(Information provided):

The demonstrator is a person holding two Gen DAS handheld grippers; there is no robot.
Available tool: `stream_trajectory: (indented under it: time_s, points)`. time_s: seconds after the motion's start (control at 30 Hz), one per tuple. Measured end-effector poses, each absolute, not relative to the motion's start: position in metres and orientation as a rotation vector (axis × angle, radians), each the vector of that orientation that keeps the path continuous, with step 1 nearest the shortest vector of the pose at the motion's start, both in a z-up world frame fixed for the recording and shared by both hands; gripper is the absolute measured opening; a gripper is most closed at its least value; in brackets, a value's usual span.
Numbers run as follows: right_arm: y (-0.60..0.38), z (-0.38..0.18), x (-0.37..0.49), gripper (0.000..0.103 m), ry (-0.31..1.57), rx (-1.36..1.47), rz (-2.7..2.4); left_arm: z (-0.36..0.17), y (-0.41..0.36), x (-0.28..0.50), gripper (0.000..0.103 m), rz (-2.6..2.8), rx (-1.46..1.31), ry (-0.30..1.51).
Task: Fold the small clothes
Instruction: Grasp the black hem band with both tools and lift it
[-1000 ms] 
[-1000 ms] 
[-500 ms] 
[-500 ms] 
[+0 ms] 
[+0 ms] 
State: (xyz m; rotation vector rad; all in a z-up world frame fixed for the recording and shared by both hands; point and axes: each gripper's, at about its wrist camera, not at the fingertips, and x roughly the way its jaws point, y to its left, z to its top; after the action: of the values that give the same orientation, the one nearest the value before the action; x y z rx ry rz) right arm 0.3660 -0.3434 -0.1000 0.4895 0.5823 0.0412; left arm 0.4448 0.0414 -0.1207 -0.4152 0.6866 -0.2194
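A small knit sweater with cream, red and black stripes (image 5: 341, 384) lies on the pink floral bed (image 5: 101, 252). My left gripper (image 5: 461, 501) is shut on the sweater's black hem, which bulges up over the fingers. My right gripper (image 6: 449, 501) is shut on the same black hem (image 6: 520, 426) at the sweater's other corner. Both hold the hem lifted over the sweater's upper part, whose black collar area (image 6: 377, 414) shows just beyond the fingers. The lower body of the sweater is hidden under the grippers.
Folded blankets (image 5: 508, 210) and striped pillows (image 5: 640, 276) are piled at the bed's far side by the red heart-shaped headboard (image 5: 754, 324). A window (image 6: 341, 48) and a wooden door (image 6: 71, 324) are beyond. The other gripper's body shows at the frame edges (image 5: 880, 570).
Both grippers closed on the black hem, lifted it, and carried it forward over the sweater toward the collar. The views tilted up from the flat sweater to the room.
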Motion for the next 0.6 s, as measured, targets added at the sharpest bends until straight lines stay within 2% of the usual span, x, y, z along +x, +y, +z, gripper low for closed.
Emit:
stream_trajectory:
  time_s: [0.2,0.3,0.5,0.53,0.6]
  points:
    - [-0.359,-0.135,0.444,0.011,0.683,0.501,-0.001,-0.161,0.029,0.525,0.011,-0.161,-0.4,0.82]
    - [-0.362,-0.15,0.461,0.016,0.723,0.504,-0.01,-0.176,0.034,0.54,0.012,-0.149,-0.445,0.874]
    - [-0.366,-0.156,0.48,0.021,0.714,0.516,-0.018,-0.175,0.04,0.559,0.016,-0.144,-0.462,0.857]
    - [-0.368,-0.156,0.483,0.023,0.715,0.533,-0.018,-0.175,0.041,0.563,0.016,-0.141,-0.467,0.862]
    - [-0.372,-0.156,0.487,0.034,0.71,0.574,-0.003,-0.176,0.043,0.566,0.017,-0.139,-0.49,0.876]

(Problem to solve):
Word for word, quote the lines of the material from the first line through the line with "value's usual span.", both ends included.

(Exercise output):
The demonstrator is a person holding two Gen DAS handheld grippers; there is no robot.
Available tool: `stream_trajectory: (indented under it: time_s, points)`. time_s: seconds after the motion's start (control at 30 Hz), one per tuple. Measured end-effector poses, each absolute, not relative to the motion's start: position in metres and orientation as a rotation vector (axis × angle, radians), each the vector of that orientation that keeps the path continuous, with step 1 nearest the shortest vector of the pose at the motion's start, both in a z-up world frame fixed for the recording and shared by both hands; gripper is the absolute measured opening; a gripper is most closed at its least value; in brackets, a value's usual span.

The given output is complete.